Here at Finca Vigia, the hillside farm where Ernest Hemingway spent three decades of his life, nothing has changed.
Hemingway’s house became a museum just about a month after he left the country in 1961, and even the bottles of his bar remain on his living room table, Bacardi, Wild Turkey, the ones he drank when he wasn’t in town at El Floridita eing daiquiris.
So this is a place that needs a bar.
And there is one.
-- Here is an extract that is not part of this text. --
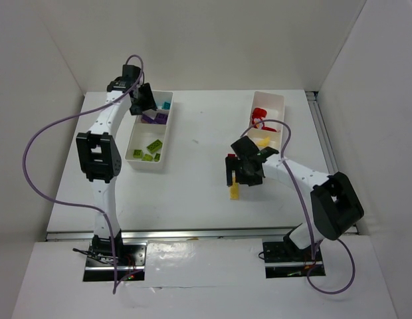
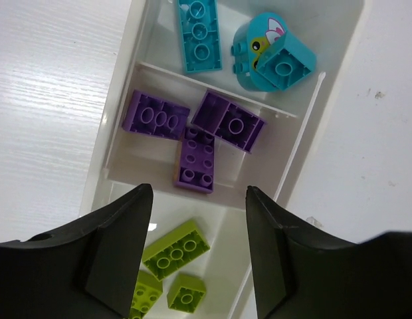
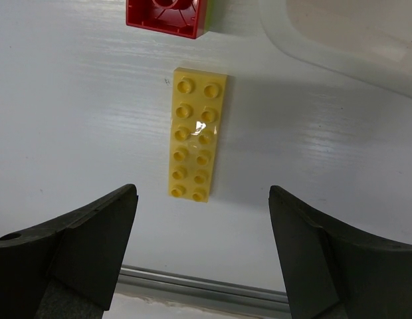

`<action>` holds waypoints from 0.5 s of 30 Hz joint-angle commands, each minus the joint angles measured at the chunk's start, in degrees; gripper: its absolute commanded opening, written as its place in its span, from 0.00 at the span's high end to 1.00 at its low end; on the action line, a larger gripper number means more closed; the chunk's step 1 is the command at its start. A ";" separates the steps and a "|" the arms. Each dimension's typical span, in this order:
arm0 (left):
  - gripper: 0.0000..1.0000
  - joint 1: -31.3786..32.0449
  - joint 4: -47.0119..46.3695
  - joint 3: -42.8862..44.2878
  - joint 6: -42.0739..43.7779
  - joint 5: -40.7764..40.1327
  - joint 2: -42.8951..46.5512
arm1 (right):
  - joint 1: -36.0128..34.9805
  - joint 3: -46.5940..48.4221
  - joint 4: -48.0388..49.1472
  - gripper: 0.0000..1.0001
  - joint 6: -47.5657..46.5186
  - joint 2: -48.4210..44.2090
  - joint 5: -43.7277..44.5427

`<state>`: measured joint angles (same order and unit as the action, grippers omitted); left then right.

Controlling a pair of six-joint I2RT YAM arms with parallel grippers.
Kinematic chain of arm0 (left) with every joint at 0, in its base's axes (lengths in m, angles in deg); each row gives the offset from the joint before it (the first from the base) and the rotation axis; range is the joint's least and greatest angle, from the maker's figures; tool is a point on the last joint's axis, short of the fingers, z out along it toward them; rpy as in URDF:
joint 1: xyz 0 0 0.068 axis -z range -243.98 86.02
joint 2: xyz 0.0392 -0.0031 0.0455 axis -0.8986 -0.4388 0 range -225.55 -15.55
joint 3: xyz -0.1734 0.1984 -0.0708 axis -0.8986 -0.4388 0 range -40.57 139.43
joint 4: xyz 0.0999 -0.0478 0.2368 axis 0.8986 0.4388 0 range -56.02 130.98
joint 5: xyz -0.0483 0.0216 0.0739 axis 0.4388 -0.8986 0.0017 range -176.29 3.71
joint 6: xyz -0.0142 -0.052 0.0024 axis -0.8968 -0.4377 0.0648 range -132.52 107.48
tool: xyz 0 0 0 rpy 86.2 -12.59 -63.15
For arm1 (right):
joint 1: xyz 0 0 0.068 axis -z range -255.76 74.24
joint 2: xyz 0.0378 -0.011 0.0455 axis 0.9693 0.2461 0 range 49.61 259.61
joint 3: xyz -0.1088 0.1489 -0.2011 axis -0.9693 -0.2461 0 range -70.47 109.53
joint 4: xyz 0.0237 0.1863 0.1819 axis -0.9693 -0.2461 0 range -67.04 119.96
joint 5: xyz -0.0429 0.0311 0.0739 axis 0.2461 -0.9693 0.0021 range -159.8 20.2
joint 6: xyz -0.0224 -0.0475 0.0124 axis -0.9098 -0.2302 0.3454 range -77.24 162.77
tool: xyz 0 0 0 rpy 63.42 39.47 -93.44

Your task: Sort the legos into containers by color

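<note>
The left tray (image 1: 169,141) holds teal pieces (image 2: 272,53) in its far compartment, purple bricks (image 2: 156,116) in the middle and lime green bricks (image 2: 176,249) in the near one. My left gripper (image 1: 145,105) hovers over it, open and empty (image 2: 198,199). The right tray (image 1: 283,101) holds red pieces (image 1: 259,114) and a yellow piece (image 1: 263,141). A long yellow studded brick (image 3: 196,136) lies flat on the table (image 1: 234,191), with a red brick (image 3: 167,14) just beyond it. My right gripper (image 1: 240,177) hangs above the yellow brick, open and empty (image 3: 203,199).
The right tray's rounded corner (image 3: 339,36) lies close to the yellow brick. A metal rail (image 1: 193,234) runs along the table's near edge, also low in the right wrist view (image 3: 193,282). White walls enclose the table on three sides.
</note>
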<state>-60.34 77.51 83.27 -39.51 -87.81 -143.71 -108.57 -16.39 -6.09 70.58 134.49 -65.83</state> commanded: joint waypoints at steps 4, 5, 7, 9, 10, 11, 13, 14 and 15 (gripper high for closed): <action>0.31 2.86 -0.90 -3.85 2.29 -1.47 11.68 | -1.45 3.04 2.47 0.14 -0.91 3.61 -0.10; 0.31 3.73 -0.90 -5.16 2.81 -1.47 12.75 | -1.46 3.04 2.48 0.15 -0.92 4.23 -0.10; 0.31 4.36 -0.90 -5.71 3.33 -0.94 15.29 | -1.98 3.57 3.17 0.20 -0.92 6.17 -0.62; 0.31 4.97 -0.90 -7.11 3.34 -0.33 16.53 | -1.99 3.57 3.71 0.24 -1.53 7.22 -0.63; 0.31 5.67 -0.38 -7.11 3.34 -0.33 17.06 | -1.99 3.57 5.28 0.30 -2.14 8.10 -0.63; 0.31 5.68 -0.37 -7.11 3.34 -0.33 17.93 | -2.51 3.57 5.81 0.32 -2.15 8.63 -0.63; 0.31 6.20 -0.37 -7.73 3.34 0.29 18.64 | -3.04 4.10 5.82 0.37 -2.68 10.56 -0.02; 0.31 6.20 -0.37 -8.25 3.34 0.29 18.65 | -3.82 4.10 5.82 0.40 -2.68 11.18 0.60; 0.31 6.20 -0.37 -8.25 3.34 0.29 19.34 | -3.83 4.71 5.82 0.45 -2.68 11.71 0.60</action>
<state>-53.74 77.18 76.45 -37.65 -87.96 -126.18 -110.98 -14.44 -2.98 68.72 144.92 -65.98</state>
And it is very good.
There is no name on the bar counter or the tent, just a sign that says “Coctel Vigia,” and the ingredients of the cocktail meant to honor the Finca’s famous resident, the pride of the town of San Francisco de Paula.
The ingredients are simple, like all of the cocktails Hemingway loved: a few slices of lime; a wedge of pineapple; freshly-pressed guarapo (the kind of fresh where you’re there when they press the sugar cane) and Cuba’s most famous exported rum, Havana Club 7 Anos.
The ingredients are all local, as much from this place as the old men playing dominos at the table near the counter or the kids playing baseball down the hill, like they used to in the old days.
It is the cocktail that is so good you take it with you to sit on Hemingway’s front porch, imagining that Papa is a few steps by, ready to take a break from typing to join you. Or to tell Pedrito to tell you to move from his porch.
It is so good it reminds you why Hemingway loved this country, why this country loves him, and why he loved the people of this island.
It is the cocktail that is so good it makes you drive back to Finca Vigia a second time on a four-day trip.
And the barman, Rodolfo, keeps making them, as the wheel of the sugar cane press keeps turning, each time filling them with a bit more Havana Club 7 as the hours go by and you wonder if you’ll run out of guarapo.
There should be a bar in this place. And so there is one. And it is very good.